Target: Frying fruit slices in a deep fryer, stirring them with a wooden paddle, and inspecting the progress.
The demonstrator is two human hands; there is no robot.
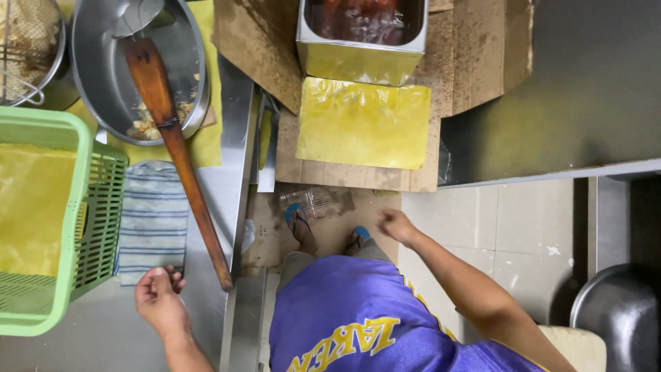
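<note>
The left hand lies low on the stainless counter, fingers curled inward and gripping nothing, its fingertips touching the near edge of a striped blue-grey cloth spread flat on that counter. Just beside the hand, to its right, ends the handle of a long wooden paddle; hand and handle are close but apart. The paddle runs diagonally up the counter, its broad blade resting inside a large steel bowl that holds a small heap of pale food scraps at its near wall. Left of the cloth stands a green plastic basket lined with yellow sheeting. A wire strainer sits at the top left corner beside the bowl. The right hand hangs off the counter over the floor, loosely closed and holding nothing. Below it are the person's feet in blue sandals on flattened cardboard. Farther out on the cardboard lies a yellow plastic sheet, and beyond it a square metal tin with dark reddish contents. A second steel bowl shows at the lower right.
</note>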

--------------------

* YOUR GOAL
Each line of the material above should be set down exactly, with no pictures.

* SOLUTION FOR THIS PROBLEM
Target: Frying fruit slices in a deep fryer, stirring them with a wooden paddle, and inspecting the progress.
The demonstrator is two human hands; there is no robot.
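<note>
The left hand lies low on the stainless counter, fingers curled inward and gripping nothing, its fingertips touching the near edge of a striped blue-grey cloth spread flat on that counter. Just beside the hand, to its right, ends the handle of a long wooden paddle; hand and handle are close but apart. The paddle runs diagonally up the counter, its broad blade resting inside a large steel bowl that holds a small heap of pale food scraps at its near wall. Left of the cloth stands a green plastic basket lined with yellow sheeting. A wire strainer sits at the top left corner beside the bowl. The right hand hangs off the counter over the floor, loosely closed and holding nothing. Below it are the person's feet in blue sandals on flattened cardboard. Farther out on the cardboard lies a yellow plastic sheet, and beyond it a square metal tin with dark reddish contents. A second steel bowl shows at the lower right.
</note>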

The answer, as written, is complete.